#### [Your instructions]
Copy out, from the data below, each line in which the word "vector" occurs.

Data records
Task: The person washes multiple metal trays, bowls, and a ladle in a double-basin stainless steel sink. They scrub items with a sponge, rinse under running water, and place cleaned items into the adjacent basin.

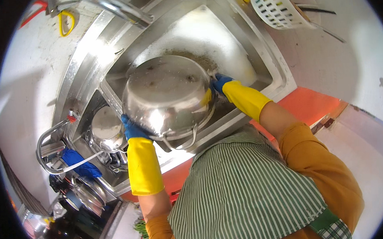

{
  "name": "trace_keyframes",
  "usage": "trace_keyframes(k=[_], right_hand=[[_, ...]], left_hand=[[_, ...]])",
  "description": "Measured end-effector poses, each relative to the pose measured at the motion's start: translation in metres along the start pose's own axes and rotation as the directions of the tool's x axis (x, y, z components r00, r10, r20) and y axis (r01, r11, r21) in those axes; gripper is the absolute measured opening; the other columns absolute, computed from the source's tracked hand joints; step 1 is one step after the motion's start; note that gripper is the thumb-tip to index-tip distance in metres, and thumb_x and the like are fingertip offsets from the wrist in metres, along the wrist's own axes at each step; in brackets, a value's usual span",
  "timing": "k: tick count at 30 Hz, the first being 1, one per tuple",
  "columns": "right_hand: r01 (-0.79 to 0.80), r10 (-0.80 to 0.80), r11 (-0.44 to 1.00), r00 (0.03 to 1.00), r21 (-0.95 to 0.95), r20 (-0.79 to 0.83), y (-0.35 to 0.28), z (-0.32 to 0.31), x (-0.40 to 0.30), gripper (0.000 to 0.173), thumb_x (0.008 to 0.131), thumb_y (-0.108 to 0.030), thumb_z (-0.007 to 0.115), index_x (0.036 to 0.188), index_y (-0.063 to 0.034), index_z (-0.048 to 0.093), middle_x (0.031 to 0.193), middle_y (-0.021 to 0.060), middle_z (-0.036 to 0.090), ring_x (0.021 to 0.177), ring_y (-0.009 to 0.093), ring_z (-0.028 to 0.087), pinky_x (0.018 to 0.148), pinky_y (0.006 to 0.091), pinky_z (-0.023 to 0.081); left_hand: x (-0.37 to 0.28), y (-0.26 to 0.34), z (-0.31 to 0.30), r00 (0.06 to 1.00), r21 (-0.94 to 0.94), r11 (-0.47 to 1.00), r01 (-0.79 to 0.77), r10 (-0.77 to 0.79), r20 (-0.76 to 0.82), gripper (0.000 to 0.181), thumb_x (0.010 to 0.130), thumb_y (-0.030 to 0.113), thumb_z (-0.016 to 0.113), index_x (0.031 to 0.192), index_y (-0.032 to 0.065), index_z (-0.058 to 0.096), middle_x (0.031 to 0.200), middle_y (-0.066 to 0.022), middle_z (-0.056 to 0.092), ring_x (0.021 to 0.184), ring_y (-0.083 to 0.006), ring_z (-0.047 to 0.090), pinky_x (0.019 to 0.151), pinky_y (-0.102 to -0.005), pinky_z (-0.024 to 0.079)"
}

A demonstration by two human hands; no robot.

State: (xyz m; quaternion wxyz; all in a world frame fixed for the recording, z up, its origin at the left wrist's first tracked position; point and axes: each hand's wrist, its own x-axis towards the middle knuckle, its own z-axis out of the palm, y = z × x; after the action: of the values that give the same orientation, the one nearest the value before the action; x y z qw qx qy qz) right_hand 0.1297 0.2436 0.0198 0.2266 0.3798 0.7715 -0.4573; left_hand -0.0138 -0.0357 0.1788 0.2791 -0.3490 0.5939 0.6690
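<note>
A large stainless steel pot point(168, 84) is tipped bottom up over the right basin of a metal sink point(266, 59). Water drops and a few dark spots mark its base. Both hands wear blue-and-yellow rubber gloves. My left hand point(133, 128) grips the pot's near left rim. At the right side my right hand point(221, 82) holds the pot by its edge. A looped metal handle point(183, 145) hangs off the rim on my side. Most of the rim and the inside are hidden beneath the pot.
In the left basin sits a smaller upturned metal pot point(108, 126). Two faucets, one chrome point(122, 10) and one curved point(43, 141), reach over the sink. A blue cloth point(80, 162) and stacked pans point(86, 195) lie at the left. A white perforated basket point(275, 7) hangs at upper right.
</note>
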Motion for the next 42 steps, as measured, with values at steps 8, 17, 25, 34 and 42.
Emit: trace_keyframes(k=[8,17,25,34,42], right_hand=[[0.392,-0.392,0.916,0.822,-0.088,-0.413,-0.004,0.025,-0.043,0.047,0.089,-0.036,0.052,0.126,-0.0069,0.052,0.128,0.0215,0.052,0.119,0.037,0.049,0.101,0.0444,0.038],[0.453,-0.549,0.835,0.731,-0.313,-0.406,-0.008,0.038,-0.171,0.015,0.080,-0.019,0.054,0.080,-0.0114,0.067,0.087,0.0113,0.067,0.084,0.030,0.062,0.096,0.0445,0.041],[0.226,-0.563,0.769,0.683,-0.599,-0.465,-0.012,0.094,-0.165,0.018,0.080,-0.014,0.052,0.089,-0.0126,0.067,0.099,0.0077,0.067,0.096,0.025,0.060,0.103,0.0407,0.035],[0.316,-0.699,0.671,0.572,-0.670,-0.430,-0.014,0.111,-0.168,0.024,0.081,-0.018,0.048,0.068,-0.0097,0.066,0.062,0.0096,0.064,0.056,0.024,0.060,0.080,0.0387,0.044],[0.667,-0.719,0.669,0.469,-0.328,-0.512,0.015,0.112,-0.129,0.042,0.096,-0.028,0.037,0.065,-0.0057,0.056,0.051,0.0086,0.054,0.044,0.019,0.050,0.056,0.0297,0.047]], left_hand=[[-0.028,0.028,-0.055,0.973,0.079,0.971,-0.224,0.218,0.077,0.069,0.094,0.057,0.037,0.142,0.0077,0.035,0.142,-0.0100,0.040,0.127,-0.0273,0.039,0.110,-0.0395,0.027],[-0.027,0.052,-0.100,0.367,0.685,-0.458,-0.567,0.604,0.708,0.053,0.100,0.024,0.035,0.146,0.0007,0.022,0.150,-0.0143,0.029,0.137,-0.0227,0.032,0.113,-0.0353,0.025],[-0.101,0.102,-0.151,0.308,0.559,-0.812,-0.167,0.496,0.812,0.049,0.100,0.018,0.031,0.143,-0.0047,0.026,0.147,-0.0201,0.032,0.133,-0.0266,0.037,0.112,-0.0358,0.027],[-0.163,0.090,-0.242,0.232,0.564,-0.207,-0.800,0.759,0.608,0.023,0.089,0.022,0.058,0.104,0.0056,0.061,0.081,-0.0069,0.060,0.070,-0.0181,0.056,0.065,-0.0315,0.047],[-0.206,0.067,-0.311,0.730,0.048,0.734,-0.677,0.662,0.169,0.025,0.092,0.032,0.060,0.086,0.0080,0.067,0.062,0.0073,0.050,0.055,-0.0026,0.042,0.051,-0.0209,0.034]])
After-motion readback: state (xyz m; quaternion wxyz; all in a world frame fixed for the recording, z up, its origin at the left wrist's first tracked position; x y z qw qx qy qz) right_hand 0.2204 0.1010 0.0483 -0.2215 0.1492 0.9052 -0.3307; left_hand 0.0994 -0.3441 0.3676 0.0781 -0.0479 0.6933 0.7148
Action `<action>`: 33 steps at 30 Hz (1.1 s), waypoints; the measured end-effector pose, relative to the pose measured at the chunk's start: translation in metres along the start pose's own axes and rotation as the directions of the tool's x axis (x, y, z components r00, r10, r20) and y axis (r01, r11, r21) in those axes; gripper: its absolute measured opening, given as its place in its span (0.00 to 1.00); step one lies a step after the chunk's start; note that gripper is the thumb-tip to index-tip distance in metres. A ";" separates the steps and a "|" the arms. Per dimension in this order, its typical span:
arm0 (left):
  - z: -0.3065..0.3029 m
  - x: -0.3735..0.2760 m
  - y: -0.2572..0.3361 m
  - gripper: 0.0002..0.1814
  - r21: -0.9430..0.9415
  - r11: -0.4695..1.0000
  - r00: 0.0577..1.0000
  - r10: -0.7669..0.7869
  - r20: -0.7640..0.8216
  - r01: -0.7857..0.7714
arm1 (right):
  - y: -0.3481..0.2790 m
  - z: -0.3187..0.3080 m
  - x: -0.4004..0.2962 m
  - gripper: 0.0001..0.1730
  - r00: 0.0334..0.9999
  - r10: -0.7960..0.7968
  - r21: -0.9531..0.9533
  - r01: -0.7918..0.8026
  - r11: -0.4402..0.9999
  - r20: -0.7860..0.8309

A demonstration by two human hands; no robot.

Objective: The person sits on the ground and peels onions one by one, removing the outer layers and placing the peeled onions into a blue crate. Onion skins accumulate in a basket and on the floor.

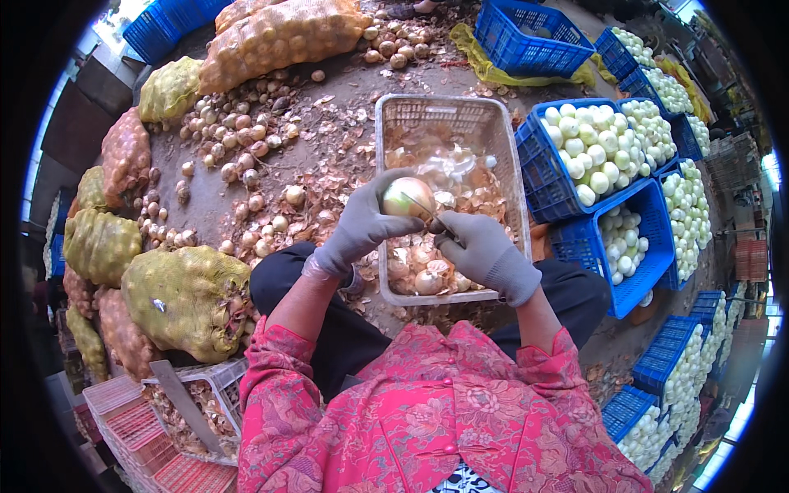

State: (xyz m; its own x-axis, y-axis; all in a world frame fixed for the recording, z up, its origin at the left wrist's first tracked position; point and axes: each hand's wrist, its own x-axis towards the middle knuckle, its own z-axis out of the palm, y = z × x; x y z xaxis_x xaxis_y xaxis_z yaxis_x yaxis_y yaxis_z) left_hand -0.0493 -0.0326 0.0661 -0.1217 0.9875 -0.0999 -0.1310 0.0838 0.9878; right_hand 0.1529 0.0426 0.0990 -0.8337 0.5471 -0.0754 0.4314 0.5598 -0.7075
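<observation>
My left hand, in a grey knit glove, grips a partly peeled onion from its left side. In my gloved right hand is a small knife, its thin blade lying against the onion's face. Both hands are above a pale plastic crate between my knees. Papery skins and unpeeled onions lie inside that crate. Just to its right, a blue crate is heaped with peeled white onions.
Loose unpeeled onions and skins cover the floor to the left. Full mesh sacks line the left side. A blue crate of peeled onions sits lower right, and another blue crate stands beyond. A crate of skins is at lower left.
</observation>
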 end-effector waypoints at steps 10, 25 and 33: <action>-0.004 0.001 -0.011 0.38 -0.528 0.849 0.999 0.038 0.004 -0.030 | 0.087 0.068 -0.050 0.11 0.974 0.217 -0.124 -0.224 0.967 -0.066; 0.002 0.009 -0.029 0.32 -0.515 0.854 0.996 -0.051 0.069 0.079 | 0.026 0.048 -0.021 0.20 0.898 -0.189 -0.428 0.001 0.904 -0.397; 0.008 0.004 -0.027 0.29 -0.465 0.860 0.977 -0.163 0.138 0.209 | 0.035 0.058 -0.012 0.18 0.917 -0.133 -0.599 -0.131 0.790 -0.376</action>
State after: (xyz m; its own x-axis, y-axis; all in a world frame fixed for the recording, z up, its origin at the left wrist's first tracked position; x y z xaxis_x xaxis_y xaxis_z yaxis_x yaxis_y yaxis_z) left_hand -0.0382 -0.0296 0.0401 0.0379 0.9694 -0.2424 -0.5958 0.2167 0.7734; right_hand 0.1581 0.0194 0.0340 -0.6921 0.6612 0.2895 0.6567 0.7432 -0.1277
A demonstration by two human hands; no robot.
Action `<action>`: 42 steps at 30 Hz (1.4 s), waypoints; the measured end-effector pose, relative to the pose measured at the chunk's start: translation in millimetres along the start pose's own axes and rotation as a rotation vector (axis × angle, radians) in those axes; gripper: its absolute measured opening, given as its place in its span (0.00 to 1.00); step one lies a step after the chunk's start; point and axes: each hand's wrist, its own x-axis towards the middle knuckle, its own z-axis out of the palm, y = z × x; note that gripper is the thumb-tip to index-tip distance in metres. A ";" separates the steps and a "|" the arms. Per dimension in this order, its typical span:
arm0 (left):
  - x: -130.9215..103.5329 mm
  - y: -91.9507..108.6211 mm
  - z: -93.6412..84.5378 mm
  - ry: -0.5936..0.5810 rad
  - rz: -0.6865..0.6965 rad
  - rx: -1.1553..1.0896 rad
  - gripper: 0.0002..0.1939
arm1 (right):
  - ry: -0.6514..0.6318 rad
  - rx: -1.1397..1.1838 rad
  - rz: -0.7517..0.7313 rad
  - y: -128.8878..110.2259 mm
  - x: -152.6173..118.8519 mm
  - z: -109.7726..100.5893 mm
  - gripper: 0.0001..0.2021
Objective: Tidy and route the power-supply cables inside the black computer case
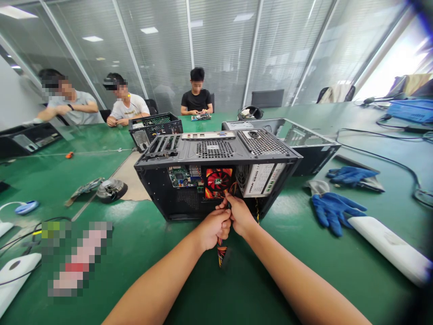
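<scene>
A black computer case (149, 180) lies in front of me, its open side facing me. Inside it show a green motherboard (179, 177), a red and orange cooling fan (218, 179) and a power supply (264, 180) with a white label. My left hand (214, 229) is closed round a bundle of multicoloured power cables (221, 255), whose loose end hangs below the fist. My right hand (241, 215) touches the left one, its fingers pinched together on a dark piece of the cables just outside the case. The exact part between the fingers is hidden.
More computer cases (311, 155) stand behind and to the left. Blue work gloves (333, 210) and a white bar-shaped object (389, 248) lie at right. A round metal heat sink (111, 189) sits at left. Several people sit across the green table (142, 280).
</scene>
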 end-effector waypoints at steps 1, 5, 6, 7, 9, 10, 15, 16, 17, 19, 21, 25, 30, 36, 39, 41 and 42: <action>-0.8 1.2 -0.4 -0.018 -0.011 -0.026 0.16 | -0.007 0.006 -0.001 0.1 0.0 0.0 0.15; -1.3 2.9 -0.9 -0.026 -0.025 -0.046 0.15 | 0.007 -0.012 0.010 -1.9 -1.3 1.2 0.15; -0.7 2.3 -1.0 -0.017 -0.021 -0.033 0.15 | 0.012 -0.025 0.013 -2.8 -1.9 1.6 0.15; 0.2 1.5 -1.1 -0.003 -0.011 -0.017 0.14 | 0.016 -0.037 0.016 -3.8 -2.4 1.9 0.15; 1.9 -0.4 -1.4 0.026 0.017 0.009 0.14 | 0.016 -0.050 0.018 -5.4 -3.3 2.2 0.15; 2.5 -1.2 -1.5 0.035 0.028 0.016 0.14 | 0.017 -0.053 0.018 -5.9 -3.5 2.2 0.15; 0.8 0.7 -0.9 0.012 -0.011 -0.022 0.14 | 0.019 -0.034 0.015 -5.8 -3.3 2.4 0.14; 0.0 1.6 -0.7 0.007 -0.027 -0.044 0.14 | 0.016 -0.019 0.016 -5.6 -3.4 2.7 0.14; -0.6 2.3 -0.6 0.005 -0.039 -0.064 0.14 | 0.011 0.000 0.019 -5.6 -3.5 3.1 0.14; -1.2 3.1 -0.5 0.010 -0.052 -0.093 0.14 | 0.003 0.038 0.028 -6.0 -4.0 4.2 0.14; -1.0 3.1 -0.8 0.012 -0.055 -0.102 0.14 | 0.001 0.058 0.039 -6.6 -4.5 5.1 0.15; 0.1 3.0 -1.7 0.010 -0.054 -0.098 0.13 | 0.003 0.049 0.052 -6.7 -4.2 4.8 0.14; 1.4 2.4 -4.1 -0.034 -0.067 -0.073 0.13 | 0.006 0.019 0.038 -5.0 -3.1 3.7 0.14; 0.5 3.3 -3.4 -0.005 -0.062 -0.037 0.15 | -0.006 0.054 0.042 -7.5 -4.4 5.2 0.14; -0.7 5.9 -2.9 -0.002 -0.074 -0.030 0.16 | -0.008 0.036 0.053 -9.1 -4.6 4.6 0.14; -1.1 7.4 -3.2 -0.010 -0.074 -0.032 0.16 | -0.009 0.027 0.056 -9.5 -4.1 3.6 0.14; -1.2 8.0 -3.4 -0.013 -0.070 -0.032 0.17 | -0.011 0.027 0.057 -9.3 -3.7 3.0 0.14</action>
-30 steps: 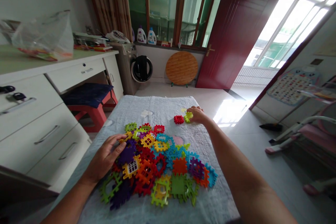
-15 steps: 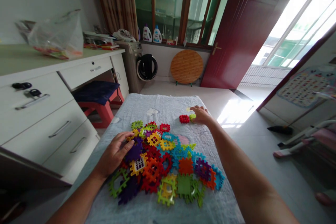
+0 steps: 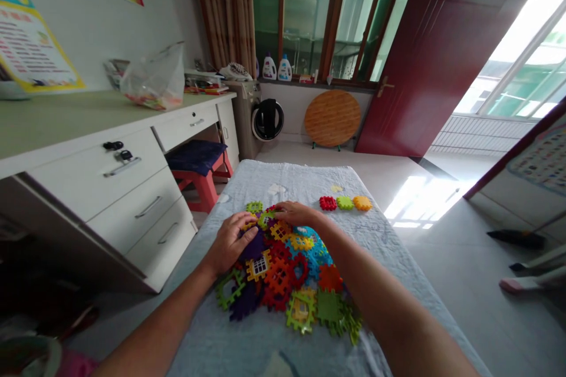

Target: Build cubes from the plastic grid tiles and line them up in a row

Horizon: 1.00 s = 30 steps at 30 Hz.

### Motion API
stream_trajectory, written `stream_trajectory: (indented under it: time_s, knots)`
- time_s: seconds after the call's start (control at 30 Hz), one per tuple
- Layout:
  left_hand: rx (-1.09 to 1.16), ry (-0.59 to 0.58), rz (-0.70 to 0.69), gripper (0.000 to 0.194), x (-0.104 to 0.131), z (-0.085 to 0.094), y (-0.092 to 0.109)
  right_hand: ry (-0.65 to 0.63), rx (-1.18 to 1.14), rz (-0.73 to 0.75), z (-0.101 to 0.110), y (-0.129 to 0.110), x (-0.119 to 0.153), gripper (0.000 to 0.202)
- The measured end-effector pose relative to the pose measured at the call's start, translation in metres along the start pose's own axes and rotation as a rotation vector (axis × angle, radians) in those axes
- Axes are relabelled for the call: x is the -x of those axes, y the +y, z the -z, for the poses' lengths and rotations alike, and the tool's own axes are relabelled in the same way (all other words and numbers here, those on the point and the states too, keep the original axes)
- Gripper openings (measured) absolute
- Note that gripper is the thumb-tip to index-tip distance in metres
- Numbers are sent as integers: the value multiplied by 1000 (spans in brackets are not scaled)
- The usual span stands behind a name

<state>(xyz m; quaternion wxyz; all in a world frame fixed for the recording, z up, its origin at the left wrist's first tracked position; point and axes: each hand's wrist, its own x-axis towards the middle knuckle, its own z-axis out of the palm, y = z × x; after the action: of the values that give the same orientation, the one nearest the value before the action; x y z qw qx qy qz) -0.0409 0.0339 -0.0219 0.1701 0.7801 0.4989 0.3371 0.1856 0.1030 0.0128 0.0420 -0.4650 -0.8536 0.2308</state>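
Observation:
Many coloured plastic interlocking pieces lie heaped on a cloth-covered table [image 3: 287,174]. At the heap's left edge, my left hand [image 3: 232,241] rests over a purple piece [image 3: 253,247] and a yellow one, fingers apart. My right hand [image 3: 294,213] reaches onto the back of the heap, over red and light green pieces; its fingertips are partly hidden, so any grip is unclear. Right of the heap, a red piece [image 3: 328,203], a green piece [image 3: 345,203] and an orange-yellow piece [image 3: 362,203] lie in a row.
A white desk [image 3: 141,188] with drawers stands at the left, a plastic bag [image 3: 154,79] on top. A stool [image 3: 198,159] is tucked beside it. Behind are a washing machine [image 3: 243,118], a round wooden board [image 3: 332,119] and a red door [image 3: 407,59].
My right hand has moved left from the row to the back of the heap. An orange-yellow piece now shows at the row's right end. The view has shifted left.

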Motion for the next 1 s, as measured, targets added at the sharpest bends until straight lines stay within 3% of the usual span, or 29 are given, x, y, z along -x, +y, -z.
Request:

#### [Exercise output]
Action `<action>`: 42 steps at 30 Hz (1.4 s), waypoints; the measured end-effector pose, relative to the pose measured at the chunk's start: translation in millimetres along the start pose's own axes and rotation as a rotation vector (axis × angle, radians) in those axes; gripper: its absolute measured opening, given as its place in its span (0.00 to 1.00); step one lies a step after the chunk's start; point and axes: each hand's wrist, its own x-axis towards the middle knuckle, its own z-axis out of the palm, y = z × x; note that gripper is the thumb-tip to index-tip distance in metres. A ";" separates the steps and a "|" the arms. Per dimension in this order, its typical span:
- The measured end-effector pose relative to the pose measured at the call's start, translation in metres along the start pose's own axes and rotation as a rotation vector (axis × angle, radians) in those axes

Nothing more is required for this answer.